Second, the antifungal chosen initially can be changed on the basis of species identification or susceptibility testing. Thus, for stable patients with C. albicans or other azole-susceptible strains, fluconazole probably remains the drug of choice. Fluconazole might be preferred over echinocandins for treating C parapsilosis, as caspofungin MICs for C. parapsilosis are higher than those for other Candida species.[41,78] However, in a recent analysis of data from five clinical trials, that included 71 cases of infection due to C. parapsilosis, the success rate was comparable with other non-albicans species.[79]
Third, patients who improve clinically and who cleared Candida from the bloodstream, might be suitable for step-down oral therapy to complete the course of 14 days. The available oral antifungals are fluconazole, itraconazole, voriconazole and posaconazole. Fluconazole is an obvious choice for susceptible species, while voriconazole can be indicated as step-down therapy for C. krusei or voriconazole-susceptible C. glabrata and in ocular or cerebral infections, because of excellent tissue concentration.
Additionally, ophthalmologic fundus examination is indicated in all patients to exclude endocular infection, while endocarditis should be excluded in case of persistently positive blood cultures, known valve pathology or any other sign or symptom suggestive of endocardial involvement. As described elsewhere, in both these complicated cases the duration of treatment should be much longer (more than 4 weeks and up to lifelong suppressive therapy).[41]
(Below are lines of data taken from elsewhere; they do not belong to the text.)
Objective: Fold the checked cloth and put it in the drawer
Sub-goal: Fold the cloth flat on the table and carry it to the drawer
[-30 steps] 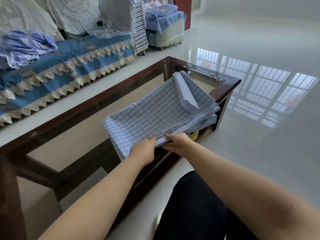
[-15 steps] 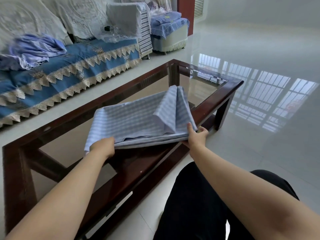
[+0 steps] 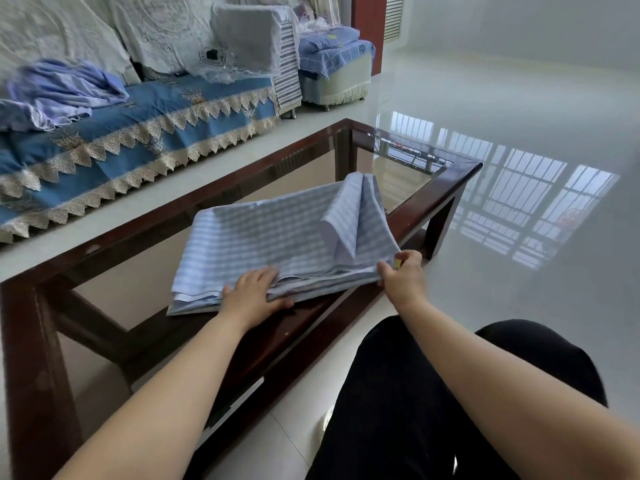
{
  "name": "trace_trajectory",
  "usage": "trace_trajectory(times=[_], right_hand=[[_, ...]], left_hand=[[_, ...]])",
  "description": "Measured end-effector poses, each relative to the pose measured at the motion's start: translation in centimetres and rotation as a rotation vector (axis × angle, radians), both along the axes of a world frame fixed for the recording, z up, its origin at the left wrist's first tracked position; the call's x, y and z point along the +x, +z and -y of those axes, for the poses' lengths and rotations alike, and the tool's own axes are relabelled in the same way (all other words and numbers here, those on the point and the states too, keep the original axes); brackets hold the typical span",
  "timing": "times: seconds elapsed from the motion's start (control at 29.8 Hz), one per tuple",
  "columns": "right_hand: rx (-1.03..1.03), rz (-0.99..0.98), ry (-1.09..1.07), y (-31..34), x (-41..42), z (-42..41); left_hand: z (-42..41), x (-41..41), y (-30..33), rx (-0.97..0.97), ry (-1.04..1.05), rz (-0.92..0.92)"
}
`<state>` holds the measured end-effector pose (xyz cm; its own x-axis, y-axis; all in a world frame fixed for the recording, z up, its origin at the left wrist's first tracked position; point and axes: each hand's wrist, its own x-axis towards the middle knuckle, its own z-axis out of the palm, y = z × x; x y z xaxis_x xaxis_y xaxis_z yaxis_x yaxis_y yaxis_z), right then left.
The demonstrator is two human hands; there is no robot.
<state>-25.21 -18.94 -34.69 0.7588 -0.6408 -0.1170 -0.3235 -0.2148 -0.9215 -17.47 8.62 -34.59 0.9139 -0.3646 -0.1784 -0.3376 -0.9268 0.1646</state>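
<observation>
checked cloth point(image 3: 277, 237) on glass table point(image 3: 408, 161)

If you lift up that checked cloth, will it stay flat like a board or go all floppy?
Probably floppy. The cloth already buckles into a soft peak near the right hand, and its layered edges sag by the left hand. It looks thin, so likely light. On the smooth glass table it may slide easily.

Matt woven checked cloth point(image 3: 277, 233); glossy dark-wood, glass-topped table point(image 3: 433, 206); polished floor point(image 3: 519, 109).
</observation>
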Motion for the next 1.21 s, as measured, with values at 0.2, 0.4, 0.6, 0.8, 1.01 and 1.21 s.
trace_trajectory(times=[0.2,0.4,0.6,0.8,1.01,1.21], right_hand=[[0.185,-0.211,0.096,-0.7,0.8,1.8],[0.239,-0.397,0.256,2.1,2.0,-0.5],[0.254,-0.548,1.207,5.1,-2.1,-7.1],[-0.281,-0.184,0.437,3.2,4.2,-1.1],[0.075,-0.057,0.480,2.6,8.4,3.0],[-0.159,-0.106,0.822,5.4,9.4,4.2]], left_hand=[[-1.2,0.4,-0.1,0.046,-0.065,-0.013],[-1.1,0.7,1.1,0.233,0.022,0.356],[-0.8,6.1,6.2,0.193,0.183,0.143],[6.9,3.5,10.2,-0.498,0.062,-0.528],[11.7,0.4,7.1,-0.104,-0.026,-0.033],[13.1,-1.0,5.2,-0.121,0.078,0.255]])
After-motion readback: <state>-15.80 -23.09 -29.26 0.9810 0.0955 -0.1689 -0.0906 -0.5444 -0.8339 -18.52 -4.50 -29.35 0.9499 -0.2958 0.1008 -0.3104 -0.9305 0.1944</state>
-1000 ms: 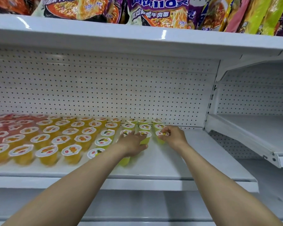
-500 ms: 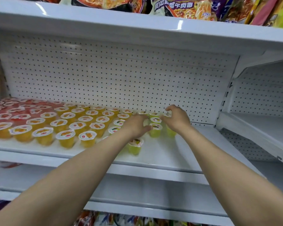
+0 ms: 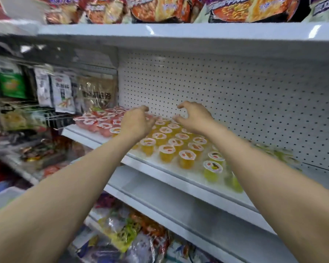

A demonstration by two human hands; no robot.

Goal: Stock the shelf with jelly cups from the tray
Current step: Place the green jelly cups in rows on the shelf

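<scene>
Rows of jelly cups stand on the white shelf [image 3: 179, 179]: red ones [image 3: 95, 123] at the left, orange ones [image 3: 166, 153] in the middle, green ones [image 3: 212, 170] at the right. My left hand [image 3: 136, 123] hovers above the orange and red cups with fingers spread and nothing in it. My right hand [image 3: 195, 117] hovers beside it over the back rows, fingers curled apart, also holding nothing. No tray is in view.
A white pegboard [image 3: 235, 95] backs the shelf. Noodle packets [image 3: 160, 8] fill the shelf above. Hanging snack bags [image 3: 63, 93] crowd the left bay. Bagged goods [image 3: 125, 232] lie on the lower shelf below a bare white shelf [image 3: 179, 209].
The view has swung left. Both hands have lifted off the green cups at the right and moved left, now hovering over the orange and red rows with fingers apart.
</scene>
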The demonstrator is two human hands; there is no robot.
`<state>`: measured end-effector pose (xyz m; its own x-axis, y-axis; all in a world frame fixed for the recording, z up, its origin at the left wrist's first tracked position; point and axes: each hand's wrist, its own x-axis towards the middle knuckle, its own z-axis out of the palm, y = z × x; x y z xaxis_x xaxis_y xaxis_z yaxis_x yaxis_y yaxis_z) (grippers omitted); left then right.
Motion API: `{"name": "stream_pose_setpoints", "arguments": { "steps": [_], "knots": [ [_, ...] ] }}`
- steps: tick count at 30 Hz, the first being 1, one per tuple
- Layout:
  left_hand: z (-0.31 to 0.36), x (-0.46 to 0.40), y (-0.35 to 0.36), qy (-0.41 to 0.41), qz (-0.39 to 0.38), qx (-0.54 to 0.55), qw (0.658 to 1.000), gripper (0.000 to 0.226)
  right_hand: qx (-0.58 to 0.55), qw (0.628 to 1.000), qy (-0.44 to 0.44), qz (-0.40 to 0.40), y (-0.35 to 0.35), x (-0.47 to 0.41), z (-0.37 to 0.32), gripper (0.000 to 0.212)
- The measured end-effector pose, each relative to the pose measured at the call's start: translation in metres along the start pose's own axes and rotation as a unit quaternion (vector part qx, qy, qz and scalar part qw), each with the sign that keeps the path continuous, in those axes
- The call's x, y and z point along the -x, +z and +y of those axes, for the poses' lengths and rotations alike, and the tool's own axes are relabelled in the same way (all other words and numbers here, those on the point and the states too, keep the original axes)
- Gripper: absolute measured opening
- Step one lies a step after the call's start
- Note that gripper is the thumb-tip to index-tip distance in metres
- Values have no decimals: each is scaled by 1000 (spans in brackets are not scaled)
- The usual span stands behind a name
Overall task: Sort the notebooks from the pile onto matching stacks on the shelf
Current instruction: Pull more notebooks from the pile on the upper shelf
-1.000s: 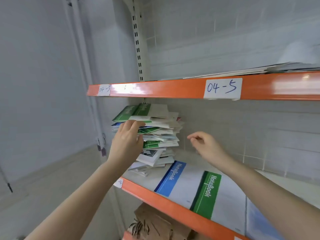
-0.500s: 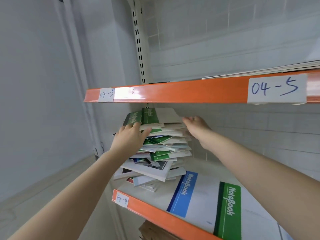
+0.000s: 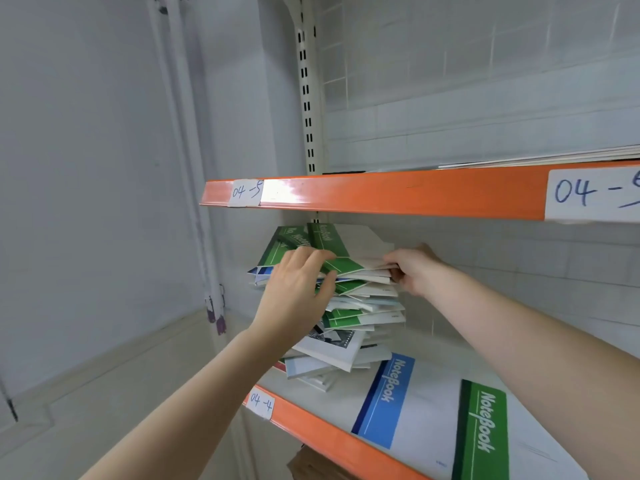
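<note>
— Presently, what step is in hand?
— Picking from the pile (image 3: 346, 306), which sits at the left end of the shelf (image 3: 311, 420). The left hand (image 3: 298, 292) rests flat on the top green notebook (image 3: 332, 244); the right hand (image 3: 412, 271) pinches its right edges.
— And next?
— Lifting it clear, I judge, then carrying it right, past the blue stack (image 3: 384, 400), to the green stack (image 3: 483, 431).
</note>
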<state>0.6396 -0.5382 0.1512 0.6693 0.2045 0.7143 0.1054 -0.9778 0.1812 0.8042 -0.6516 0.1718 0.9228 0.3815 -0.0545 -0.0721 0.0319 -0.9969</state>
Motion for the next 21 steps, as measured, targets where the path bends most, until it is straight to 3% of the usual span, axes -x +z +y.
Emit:
{"name": "stream_pose_setpoints", "arguments": {
  "steps": [3, 7, 9, 14, 21],
  "knots": [
    [-18, -3, -8, -152, 34, -34, 987, 37, -46, 999, 21, -12, -3, 3, -5, 23],
    [-36, -5, -12, -271, -43, 33, 961, 42, -54, 996, 65, -3, -13, 10, -6, 11],
    [-35, -3, -11, -269, -47, 59, 960, 41, -62, 994, 90, -4, -19, 13, -3, 4],
    [-19, 8, -10, -237, 15, 53, 970, 36, -91, 989, 117, -25, -29, 16, 4, 12],
    [-8, 16, -6, -239, 24, 70, 968, 33, -109, 984, 128, -55, -41, 27, 11, 7]
  ]
}}
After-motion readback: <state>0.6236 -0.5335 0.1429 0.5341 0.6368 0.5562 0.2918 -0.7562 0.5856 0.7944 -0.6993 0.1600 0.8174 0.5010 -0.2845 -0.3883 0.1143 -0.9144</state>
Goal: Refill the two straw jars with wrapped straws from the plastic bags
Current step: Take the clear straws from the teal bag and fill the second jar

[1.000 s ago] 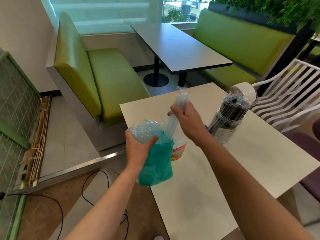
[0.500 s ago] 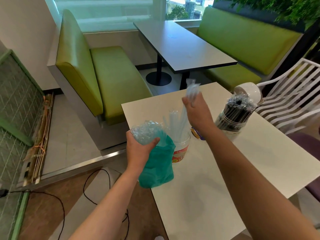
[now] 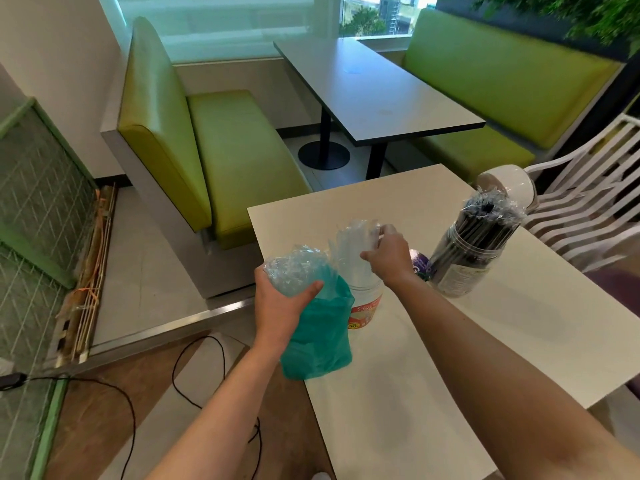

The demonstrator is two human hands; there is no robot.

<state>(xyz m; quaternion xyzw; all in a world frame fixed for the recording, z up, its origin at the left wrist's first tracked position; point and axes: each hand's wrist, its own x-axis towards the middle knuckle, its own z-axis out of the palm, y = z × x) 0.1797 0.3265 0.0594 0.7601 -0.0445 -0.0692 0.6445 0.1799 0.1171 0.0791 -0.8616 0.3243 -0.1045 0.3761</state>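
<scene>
The left hand [image 3: 280, 299] grips the crumpled clear top of a teal plastic bag [image 3: 318, 337] at the near-left edge of the white table [image 3: 415, 375]. Just beside it stands a clear jar [image 3: 363, 306] with a red and orange label, holding clear wrapped straws [image 3: 349, 247]. The right hand [image 3: 388, 258] curls around their tops. To the right, a second jar [image 3: 464, 268] holds black straws [image 3: 485, 223], with a white lid [image 3: 509, 181] behind it.

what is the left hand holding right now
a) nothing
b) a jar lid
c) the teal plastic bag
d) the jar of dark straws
c: the left hand grips the crumpled neck of the teal plastic bag at the table's near-left edge, while the jar of dark straws stands apart on the table, untouched.
</scene>
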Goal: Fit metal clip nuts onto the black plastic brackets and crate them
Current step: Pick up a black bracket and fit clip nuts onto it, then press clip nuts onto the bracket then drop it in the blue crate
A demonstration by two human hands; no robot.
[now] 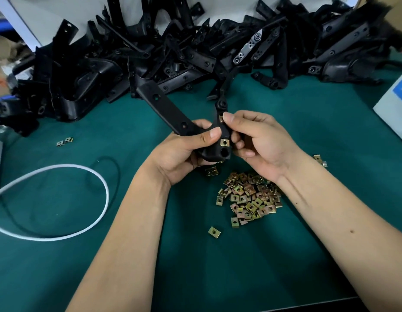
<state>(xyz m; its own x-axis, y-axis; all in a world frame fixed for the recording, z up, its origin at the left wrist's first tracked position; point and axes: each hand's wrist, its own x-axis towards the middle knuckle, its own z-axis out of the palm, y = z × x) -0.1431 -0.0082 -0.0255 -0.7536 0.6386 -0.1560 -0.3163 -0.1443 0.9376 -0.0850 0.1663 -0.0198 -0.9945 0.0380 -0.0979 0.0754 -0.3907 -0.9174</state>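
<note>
At the middle of the frame my left hand (184, 152) grips the black bracket (164, 104) to keep it steady, while my right hand (256, 140) pinches a clip nut (221, 118) onto its edge; spare nuts (249, 197) lie below, on the tabletop (60, 266).

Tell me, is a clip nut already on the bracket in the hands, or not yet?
On. One clip nut sits on the bracket, beside the left hand thumb. The right hand pinches a second higher up.
</note>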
Finally, intravenous catheter removal is strongly recommended for patients with candidemia. Indeed all guidelines, both on the management of candidiasis and on the management of catheter-related bloodstream infections, state clearly that catheters should be removed, even though one should admit that all statements indicate grade II or III of scientific validity of recommendation, in absence of data from properly randomised, controlled trials.[41,80,81] However, the issue might still be controvertial since a recent study, based on a multivariate analysis of 842 adults included in candidemia trials, did not find any benefit of early central venous catheter removal (i.e. within 24 or 48 hours after initiation of antifungal therapy) on survival.[81]

Conclusions
Candida is one of the most common causes of nosocomial bloodstream infection. Non-neutropenic patients now constitute a large but heterogeneous population of patients at risk of IC, which includes subjects admitted to adult or neonatal ICU, undergoing abdominal surgery and those with cancer or numerous medical comorbidities 8e.g. diabetes). Morbidity and mortality associated with candidemia are significant and the epidemiology of species have been shifting towards non-albicans strains. Even though numerous risk factors for invasive Candida infection have been reported and several antifungals are widely available, the optimal management of candidemia remains a challenge. Prophylaxis might be beneficial in population with incidence > 10%, while novel diagnostic techniques should be further studied to enable pre-emptive treatment in populations with lower incidence rates.